I get some customer calls about supporting GF22 fdsoi. They say it's rad-hard. Good for satellites. Then they want redundancy. Best 2 out of 3 voting, etc. Why bother? Why not just go with a better valued process and package the SIP in lead?
Lead is not magic. Arguably the best protection against radiation in space would be borated concrete, or borated water. Light nucleii give you more cross section per kg and nucleii such as boron and zirconium have anomalously high appetites for particular kinds of radiation. Lead is good for gamma rays, IIRC, not for cosmic rays or solar wind.

But you need a lot of shielding. The atmosphere at sea level is equivalent to 10m of water above us, and yet we still have significant radiation. Boron is much more effective, but you still need a lot of it and it does not stop all kinds of radiation.

So, if you want to go into space you need chips which are inherently resistant to radiation, which is not as difficult as you might think. Most radiation events are transient ionization with no structural damage, so what you want is a device which is not perturbed by radiation. This is why DRAM (with thousands of electrons per cell) is much less bothered by radiation than SRAM (where you can flip a junction with a much smaller electron cascade). So long as your device will not lock up or fuse on such electron bursts your chip will do pretty well. As for redundancy, in many cases what you need is just error detection and retry of transactional functionality. This can be as simple as the ECC in an SRAM or as complex as the retry mechanism in a database. The hard part is finding a general solution to detecting the error. Memory errors are easy - but how do you know if your multiplier just glitched? In practice the solution may be a combination of a tough process along with the usual case that logic gates are less susceptible to radiation than SRAM and spend most of their time in idle states which do not contribute to results, so the error rate will be very low.

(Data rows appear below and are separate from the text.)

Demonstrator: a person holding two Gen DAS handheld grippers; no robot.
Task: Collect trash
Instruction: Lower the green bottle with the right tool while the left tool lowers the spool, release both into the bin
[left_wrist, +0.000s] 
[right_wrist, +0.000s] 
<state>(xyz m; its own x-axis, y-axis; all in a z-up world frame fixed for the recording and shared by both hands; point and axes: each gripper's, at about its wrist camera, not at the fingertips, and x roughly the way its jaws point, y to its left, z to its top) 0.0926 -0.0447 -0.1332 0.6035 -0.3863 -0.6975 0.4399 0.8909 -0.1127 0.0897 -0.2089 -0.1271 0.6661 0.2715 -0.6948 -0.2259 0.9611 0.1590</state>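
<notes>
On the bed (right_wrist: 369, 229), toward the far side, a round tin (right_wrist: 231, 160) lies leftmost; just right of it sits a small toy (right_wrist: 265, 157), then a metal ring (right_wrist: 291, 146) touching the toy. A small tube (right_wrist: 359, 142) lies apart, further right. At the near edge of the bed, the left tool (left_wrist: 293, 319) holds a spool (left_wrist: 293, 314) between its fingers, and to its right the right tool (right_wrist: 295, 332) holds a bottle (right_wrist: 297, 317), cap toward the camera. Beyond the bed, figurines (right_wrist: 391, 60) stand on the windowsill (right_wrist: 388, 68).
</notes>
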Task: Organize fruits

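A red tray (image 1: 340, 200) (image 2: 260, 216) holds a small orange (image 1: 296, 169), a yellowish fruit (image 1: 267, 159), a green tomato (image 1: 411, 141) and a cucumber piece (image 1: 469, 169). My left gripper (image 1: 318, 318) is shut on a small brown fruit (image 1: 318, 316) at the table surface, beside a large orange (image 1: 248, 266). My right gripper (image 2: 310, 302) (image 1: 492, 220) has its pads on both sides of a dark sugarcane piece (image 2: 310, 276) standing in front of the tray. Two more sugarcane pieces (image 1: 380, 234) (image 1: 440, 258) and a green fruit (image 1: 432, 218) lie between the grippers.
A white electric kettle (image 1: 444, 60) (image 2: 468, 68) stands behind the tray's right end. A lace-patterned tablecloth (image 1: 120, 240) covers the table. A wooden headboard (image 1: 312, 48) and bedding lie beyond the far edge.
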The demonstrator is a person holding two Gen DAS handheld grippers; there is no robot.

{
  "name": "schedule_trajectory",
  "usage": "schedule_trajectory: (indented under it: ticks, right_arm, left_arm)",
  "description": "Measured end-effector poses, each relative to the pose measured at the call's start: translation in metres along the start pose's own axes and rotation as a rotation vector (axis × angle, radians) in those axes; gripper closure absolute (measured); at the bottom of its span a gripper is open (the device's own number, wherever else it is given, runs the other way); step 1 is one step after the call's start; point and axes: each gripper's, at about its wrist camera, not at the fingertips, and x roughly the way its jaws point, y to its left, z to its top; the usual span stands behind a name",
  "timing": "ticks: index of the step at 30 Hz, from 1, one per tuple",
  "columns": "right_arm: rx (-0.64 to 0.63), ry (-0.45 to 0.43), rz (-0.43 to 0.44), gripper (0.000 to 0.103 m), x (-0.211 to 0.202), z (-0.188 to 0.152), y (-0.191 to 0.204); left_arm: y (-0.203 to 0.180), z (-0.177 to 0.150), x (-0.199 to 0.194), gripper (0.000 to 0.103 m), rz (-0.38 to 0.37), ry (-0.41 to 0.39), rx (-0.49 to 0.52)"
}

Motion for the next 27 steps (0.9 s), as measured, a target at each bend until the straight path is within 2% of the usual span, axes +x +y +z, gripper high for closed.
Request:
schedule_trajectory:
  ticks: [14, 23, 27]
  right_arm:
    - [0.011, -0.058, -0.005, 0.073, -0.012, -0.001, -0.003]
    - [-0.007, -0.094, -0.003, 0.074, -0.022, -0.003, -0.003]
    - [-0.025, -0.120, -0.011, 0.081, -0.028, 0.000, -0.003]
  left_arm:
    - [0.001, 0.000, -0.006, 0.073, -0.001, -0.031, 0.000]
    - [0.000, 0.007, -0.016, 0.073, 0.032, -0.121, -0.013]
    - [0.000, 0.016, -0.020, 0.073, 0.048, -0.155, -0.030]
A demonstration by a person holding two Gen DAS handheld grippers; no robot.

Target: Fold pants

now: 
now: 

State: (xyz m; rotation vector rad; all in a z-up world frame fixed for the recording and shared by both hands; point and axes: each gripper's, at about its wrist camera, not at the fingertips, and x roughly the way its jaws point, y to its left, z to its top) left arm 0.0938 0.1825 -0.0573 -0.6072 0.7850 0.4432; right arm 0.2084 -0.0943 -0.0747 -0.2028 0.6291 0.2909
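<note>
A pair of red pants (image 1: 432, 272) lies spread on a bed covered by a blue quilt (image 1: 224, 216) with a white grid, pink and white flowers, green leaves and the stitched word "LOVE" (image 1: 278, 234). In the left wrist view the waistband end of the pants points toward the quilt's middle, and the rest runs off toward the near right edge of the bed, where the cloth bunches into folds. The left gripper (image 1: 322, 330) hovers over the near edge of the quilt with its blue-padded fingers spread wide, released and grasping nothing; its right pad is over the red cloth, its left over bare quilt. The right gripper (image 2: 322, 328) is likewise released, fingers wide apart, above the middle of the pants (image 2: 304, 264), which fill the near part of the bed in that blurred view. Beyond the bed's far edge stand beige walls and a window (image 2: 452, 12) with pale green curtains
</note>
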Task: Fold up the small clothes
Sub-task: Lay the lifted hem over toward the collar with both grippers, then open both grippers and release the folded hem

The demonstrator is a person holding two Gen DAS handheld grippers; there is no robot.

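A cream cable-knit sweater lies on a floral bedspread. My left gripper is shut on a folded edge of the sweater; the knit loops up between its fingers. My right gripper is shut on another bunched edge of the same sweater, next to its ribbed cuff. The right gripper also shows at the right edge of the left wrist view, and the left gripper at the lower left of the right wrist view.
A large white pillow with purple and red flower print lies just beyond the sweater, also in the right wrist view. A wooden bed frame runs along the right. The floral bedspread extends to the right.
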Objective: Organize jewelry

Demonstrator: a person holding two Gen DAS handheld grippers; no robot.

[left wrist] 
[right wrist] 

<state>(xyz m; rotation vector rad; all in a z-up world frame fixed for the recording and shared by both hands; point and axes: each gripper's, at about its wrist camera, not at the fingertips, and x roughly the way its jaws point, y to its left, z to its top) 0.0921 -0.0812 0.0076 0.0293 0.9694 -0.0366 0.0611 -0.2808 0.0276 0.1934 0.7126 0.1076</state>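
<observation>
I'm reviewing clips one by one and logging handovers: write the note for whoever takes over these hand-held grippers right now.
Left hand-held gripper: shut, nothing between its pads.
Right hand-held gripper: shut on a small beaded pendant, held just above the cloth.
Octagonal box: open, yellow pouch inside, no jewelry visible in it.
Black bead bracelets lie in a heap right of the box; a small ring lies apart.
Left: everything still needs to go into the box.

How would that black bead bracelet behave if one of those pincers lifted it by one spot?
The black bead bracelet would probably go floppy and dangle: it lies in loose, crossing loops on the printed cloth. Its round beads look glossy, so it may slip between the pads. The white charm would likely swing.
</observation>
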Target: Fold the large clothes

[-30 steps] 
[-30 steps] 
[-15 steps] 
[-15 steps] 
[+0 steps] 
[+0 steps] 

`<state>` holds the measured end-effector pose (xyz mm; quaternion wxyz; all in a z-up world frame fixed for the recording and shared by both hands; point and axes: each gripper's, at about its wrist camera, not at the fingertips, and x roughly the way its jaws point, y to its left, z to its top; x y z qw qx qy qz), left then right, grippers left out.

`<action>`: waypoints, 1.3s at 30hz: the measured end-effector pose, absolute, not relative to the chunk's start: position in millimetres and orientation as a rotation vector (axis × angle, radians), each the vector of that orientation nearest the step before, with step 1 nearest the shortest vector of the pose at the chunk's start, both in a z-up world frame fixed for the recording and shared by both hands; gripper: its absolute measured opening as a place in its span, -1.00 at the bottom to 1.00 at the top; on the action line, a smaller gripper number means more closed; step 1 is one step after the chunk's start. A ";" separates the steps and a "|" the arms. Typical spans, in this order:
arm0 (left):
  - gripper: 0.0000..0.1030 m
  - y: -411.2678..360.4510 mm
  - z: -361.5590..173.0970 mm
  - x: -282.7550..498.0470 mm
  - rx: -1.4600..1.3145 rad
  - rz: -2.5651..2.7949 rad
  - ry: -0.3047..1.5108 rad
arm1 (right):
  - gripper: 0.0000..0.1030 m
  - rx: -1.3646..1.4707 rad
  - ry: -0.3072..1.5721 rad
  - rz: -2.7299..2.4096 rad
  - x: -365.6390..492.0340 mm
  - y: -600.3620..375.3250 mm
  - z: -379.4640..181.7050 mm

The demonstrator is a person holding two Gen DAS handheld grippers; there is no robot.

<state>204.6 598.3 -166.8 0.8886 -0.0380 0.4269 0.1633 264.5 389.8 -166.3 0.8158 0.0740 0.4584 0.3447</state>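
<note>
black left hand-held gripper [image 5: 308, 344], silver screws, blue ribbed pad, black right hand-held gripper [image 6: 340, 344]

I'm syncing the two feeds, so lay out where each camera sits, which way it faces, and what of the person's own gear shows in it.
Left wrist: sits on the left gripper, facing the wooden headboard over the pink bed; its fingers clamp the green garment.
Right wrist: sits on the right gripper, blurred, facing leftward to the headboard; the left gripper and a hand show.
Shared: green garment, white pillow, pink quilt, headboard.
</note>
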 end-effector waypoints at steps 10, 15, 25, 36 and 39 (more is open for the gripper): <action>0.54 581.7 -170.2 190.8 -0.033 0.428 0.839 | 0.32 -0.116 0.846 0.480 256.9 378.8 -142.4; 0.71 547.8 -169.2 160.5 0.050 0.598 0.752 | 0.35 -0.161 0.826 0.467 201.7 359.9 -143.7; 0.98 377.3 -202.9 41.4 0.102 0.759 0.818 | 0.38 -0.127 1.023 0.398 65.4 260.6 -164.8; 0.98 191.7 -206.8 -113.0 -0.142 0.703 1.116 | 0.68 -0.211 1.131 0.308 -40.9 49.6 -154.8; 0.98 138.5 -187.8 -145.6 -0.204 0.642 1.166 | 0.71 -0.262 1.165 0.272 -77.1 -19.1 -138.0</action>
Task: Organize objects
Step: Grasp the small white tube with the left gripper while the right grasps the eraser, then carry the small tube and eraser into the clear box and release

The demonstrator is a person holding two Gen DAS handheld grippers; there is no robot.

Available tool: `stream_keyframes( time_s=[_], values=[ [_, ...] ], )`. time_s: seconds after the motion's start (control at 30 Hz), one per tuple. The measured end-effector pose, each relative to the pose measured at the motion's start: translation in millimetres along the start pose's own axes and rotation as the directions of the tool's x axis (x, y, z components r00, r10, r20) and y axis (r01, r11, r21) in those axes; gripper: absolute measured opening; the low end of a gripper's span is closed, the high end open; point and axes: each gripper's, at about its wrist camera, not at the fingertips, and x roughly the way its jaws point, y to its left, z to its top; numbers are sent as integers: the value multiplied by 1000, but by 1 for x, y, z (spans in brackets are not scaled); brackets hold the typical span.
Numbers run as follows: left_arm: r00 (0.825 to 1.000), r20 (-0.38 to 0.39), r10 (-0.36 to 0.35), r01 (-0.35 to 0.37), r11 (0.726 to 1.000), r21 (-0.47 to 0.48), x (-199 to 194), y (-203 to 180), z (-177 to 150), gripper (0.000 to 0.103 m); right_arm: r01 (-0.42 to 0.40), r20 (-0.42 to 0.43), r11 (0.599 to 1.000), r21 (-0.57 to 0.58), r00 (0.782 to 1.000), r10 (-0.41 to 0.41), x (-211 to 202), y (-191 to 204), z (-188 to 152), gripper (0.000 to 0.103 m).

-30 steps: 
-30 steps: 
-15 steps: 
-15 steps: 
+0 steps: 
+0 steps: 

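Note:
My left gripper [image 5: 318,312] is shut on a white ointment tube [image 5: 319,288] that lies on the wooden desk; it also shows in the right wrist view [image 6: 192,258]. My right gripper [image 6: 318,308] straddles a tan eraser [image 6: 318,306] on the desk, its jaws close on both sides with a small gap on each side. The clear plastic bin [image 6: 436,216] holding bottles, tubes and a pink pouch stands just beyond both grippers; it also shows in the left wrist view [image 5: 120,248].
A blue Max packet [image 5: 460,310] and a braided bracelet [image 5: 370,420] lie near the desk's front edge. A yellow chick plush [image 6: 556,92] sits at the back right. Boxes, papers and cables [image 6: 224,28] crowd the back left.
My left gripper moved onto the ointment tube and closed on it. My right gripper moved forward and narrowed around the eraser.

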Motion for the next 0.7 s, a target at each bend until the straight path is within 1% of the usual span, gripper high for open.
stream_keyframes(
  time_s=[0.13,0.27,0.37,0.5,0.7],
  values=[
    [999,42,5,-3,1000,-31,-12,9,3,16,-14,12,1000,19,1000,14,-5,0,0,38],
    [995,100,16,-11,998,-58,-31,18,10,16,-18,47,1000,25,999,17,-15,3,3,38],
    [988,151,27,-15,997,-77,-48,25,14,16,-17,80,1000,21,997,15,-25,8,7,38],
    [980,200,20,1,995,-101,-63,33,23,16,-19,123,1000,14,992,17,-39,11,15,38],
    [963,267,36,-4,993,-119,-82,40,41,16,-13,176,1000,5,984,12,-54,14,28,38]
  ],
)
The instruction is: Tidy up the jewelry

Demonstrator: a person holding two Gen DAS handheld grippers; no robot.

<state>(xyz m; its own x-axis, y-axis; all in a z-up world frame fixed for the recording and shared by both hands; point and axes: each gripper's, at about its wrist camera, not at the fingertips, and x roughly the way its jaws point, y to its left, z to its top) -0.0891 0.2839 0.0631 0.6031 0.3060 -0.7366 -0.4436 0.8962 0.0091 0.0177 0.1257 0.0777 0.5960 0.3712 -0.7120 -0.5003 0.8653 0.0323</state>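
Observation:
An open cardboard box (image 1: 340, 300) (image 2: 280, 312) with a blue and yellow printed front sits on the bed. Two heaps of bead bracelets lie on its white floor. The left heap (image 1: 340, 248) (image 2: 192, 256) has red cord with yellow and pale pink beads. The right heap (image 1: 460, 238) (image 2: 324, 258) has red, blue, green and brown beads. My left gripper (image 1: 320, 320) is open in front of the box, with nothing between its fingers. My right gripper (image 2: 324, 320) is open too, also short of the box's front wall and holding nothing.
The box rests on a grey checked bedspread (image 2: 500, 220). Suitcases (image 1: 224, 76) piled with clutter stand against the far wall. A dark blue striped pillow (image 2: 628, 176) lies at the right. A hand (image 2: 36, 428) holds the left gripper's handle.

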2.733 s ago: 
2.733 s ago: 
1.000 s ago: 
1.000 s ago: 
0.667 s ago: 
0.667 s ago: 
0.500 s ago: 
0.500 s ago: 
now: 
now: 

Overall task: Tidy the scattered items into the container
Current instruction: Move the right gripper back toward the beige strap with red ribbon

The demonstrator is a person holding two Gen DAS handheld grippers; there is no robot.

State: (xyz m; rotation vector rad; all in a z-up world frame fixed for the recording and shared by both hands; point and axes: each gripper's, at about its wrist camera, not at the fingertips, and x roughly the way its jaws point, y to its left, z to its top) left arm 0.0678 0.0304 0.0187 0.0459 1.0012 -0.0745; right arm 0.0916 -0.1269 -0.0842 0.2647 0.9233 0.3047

In cases where it really, really matters and where there are real-time constraints on delivering safe results, that is where schemes like triplicated voting are essential.
 
22FDX has some double-patterning (still a lot fewer masks than FinFET), 40nm and up is all single-patterned so cheaper (but lower performance for RF). Both are good for specific (but different) applications.
Was the scaling of FDSOI below 22 stopped by physics, or would the architecture and advantages scale to smaller devices if the lithography were cheap enough to make sense?

I vaguely recall seeing some exploration of building fins on insulator to give a 3-sided channel control variant, but that was probably only in a lab?
 
In cases where it really, really matters and where there are real-time constraints on delivering safe results, that is where schemes like triplicated voting are essential.
So best 2 out of the 3 on unleaded 16nm?
 
Was the scaling of FDSOI below 22 stopped by physics, or would the architecture and advantages scale to smaller devices if the lithography were cheap enough to make sense?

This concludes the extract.